We also reject Sweetheart's argument that the trial court's admission of Detroit's evidence of the existence of other manufacturers of similarly designed dishes constituted prejudicial error. Evidence of the existence of manufacturers other than the defendant has certain relevance in this false designation of origin and unfair competition case. For example, with reference to a determination of whether Sweetheart had any proprietary rights in the unregistered designs of its dishes, evidence of the use of substantially identical designs by others was admissible as to the issue of whether secondary meaning attached to Sweetheart's designs. Such evidence is probative of the extent and nature of exclusivity of use by Sweetheart. See Carter Wallace, Inc. v. Proctor & Gamble Co., 434 F.2d 794, 802 (9th Cir. 1970); Universal City Studios v. Nintendo Co., 578 F. Supp. 911, 926 (S.D.N.Y. 1983); Miller Brewing Co. v. Falstaff Brewing Corp., 503 F. Supp. 896 (D.C.Rhode Island 1980). Thus, the district court did not err in permitting the jury to consider evidence of the existence of third party manufacturers of substantially similar dishes.

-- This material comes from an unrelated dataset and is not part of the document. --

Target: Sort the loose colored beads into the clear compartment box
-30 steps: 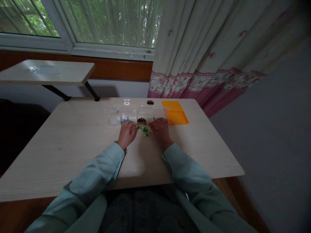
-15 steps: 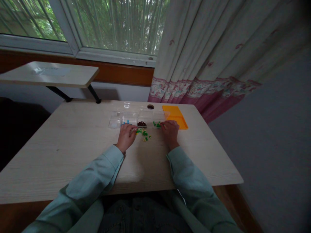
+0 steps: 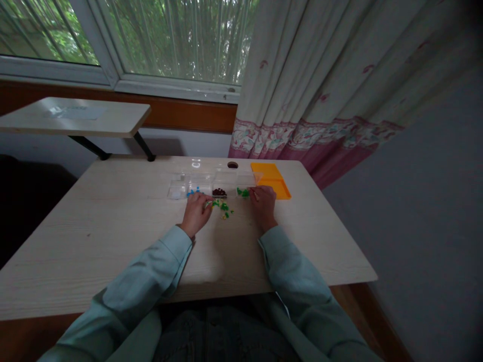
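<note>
A clear plastic compartment box (image 3: 206,180) lies on the pale wooden table (image 3: 113,226). Its cells hold blue beads (image 3: 193,191), dark brown beads (image 3: 219,192) and green beads (image 3: 242,192). A small loose pile of green and yellow beads (image 3: 224,207) lies on the table in front of the box. My left hand (image 3: 196,213) rests curled beside that pile, fingertips pinched together. My right hand (image 3: 263,203) is curled at the right end of the box, next to the green cell. What either hand pinches is too small to see.
An orange lid (image 3: 272,179) lies right of the box, near the table's far right corner. A second small table (image 3: 75,116) stands at the back left under the window. A patterned curtain (image 3: 320,90) hangs at the right.
My right hand has gone from the loose pile to the right end of the box, beside the green cell. More green beads show in that cell. My left hand has barely moved.
</note>
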Demonstrator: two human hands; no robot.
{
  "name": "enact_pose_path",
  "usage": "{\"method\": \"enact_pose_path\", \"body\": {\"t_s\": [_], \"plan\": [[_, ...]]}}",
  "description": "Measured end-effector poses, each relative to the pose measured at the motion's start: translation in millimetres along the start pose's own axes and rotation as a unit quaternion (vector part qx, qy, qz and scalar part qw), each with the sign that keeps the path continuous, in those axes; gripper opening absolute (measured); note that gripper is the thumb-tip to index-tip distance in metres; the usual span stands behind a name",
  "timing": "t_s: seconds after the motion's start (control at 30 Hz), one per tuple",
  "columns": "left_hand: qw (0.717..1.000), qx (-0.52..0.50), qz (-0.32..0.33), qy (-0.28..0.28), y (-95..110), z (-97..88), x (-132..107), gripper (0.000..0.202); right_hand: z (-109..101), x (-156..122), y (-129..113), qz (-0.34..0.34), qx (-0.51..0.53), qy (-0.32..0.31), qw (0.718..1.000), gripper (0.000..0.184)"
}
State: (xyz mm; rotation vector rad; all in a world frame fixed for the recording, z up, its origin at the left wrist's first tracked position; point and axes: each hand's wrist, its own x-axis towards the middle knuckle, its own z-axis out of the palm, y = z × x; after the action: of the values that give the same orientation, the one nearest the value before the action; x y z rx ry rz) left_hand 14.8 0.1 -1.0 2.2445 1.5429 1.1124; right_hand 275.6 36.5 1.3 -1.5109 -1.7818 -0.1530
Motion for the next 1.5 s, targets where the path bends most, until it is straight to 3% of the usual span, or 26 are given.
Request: {"method": "enact_pose_path", "body": {"t_s": [0.3, 0.57, 1.5], "plan": [[0.995, 0.093, 0.022, -0.035, 12, -3.1, -3, 0.024, 3, -3, -7, -0.016, 0.009, -0.015, 1.000, 0.025], [0.988, 0.149, -0.026, -0.031, 17, -4.4, -3, 0.026, 3, -3, -10, -0.022, 0.016, -0.006, 1.000, 0.025], [0.992, 0.111, 0.027, -0.055, 11, 0.7, -3, 0.016, 1, -1, -11, -0.018, 0.018, -0.020, 0.999, 0.023]]}}
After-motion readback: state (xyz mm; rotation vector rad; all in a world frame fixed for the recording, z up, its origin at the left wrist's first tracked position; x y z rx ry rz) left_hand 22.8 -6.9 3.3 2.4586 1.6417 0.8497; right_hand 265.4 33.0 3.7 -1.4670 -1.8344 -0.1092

Related to Sweetheart's argument that the admission of Detroit's evidence of other manufacturers was prejudicial is it's contention that the trial court committed prejudicial error in instructing the jury to consider evidence of Sweetheart's delay in enjoining the other manufacturers in determining whether Sweetheart acquiesced in the use of the dish designs by others or abandoned its rights in the dish designs.
With respect to Detroit's defense of estoppel by acquiescence the trial court instructed the jury in part:The defendant, thus, alleges that the plaintiff has acquiesced in such manufacture, sales by the other manufacturers and should now be estopped from asserting its rights, if any it has, in the design or configuration of its relevant containers against anyone, including this defendant.
If you should find from the preponderance of the evidence that others were manufacturing and selling containers very similar to the relevant containers of the plaintiff for a long period of time, and that plaintiff was aware of such manufacture and sale, then you must decide whether by taking no action against other manufacturers the plaintiff has agreed or acquiesced that the others can manufacture its very similar products. If you so decide, then the plaintiff may not now assert its rights against the defendant.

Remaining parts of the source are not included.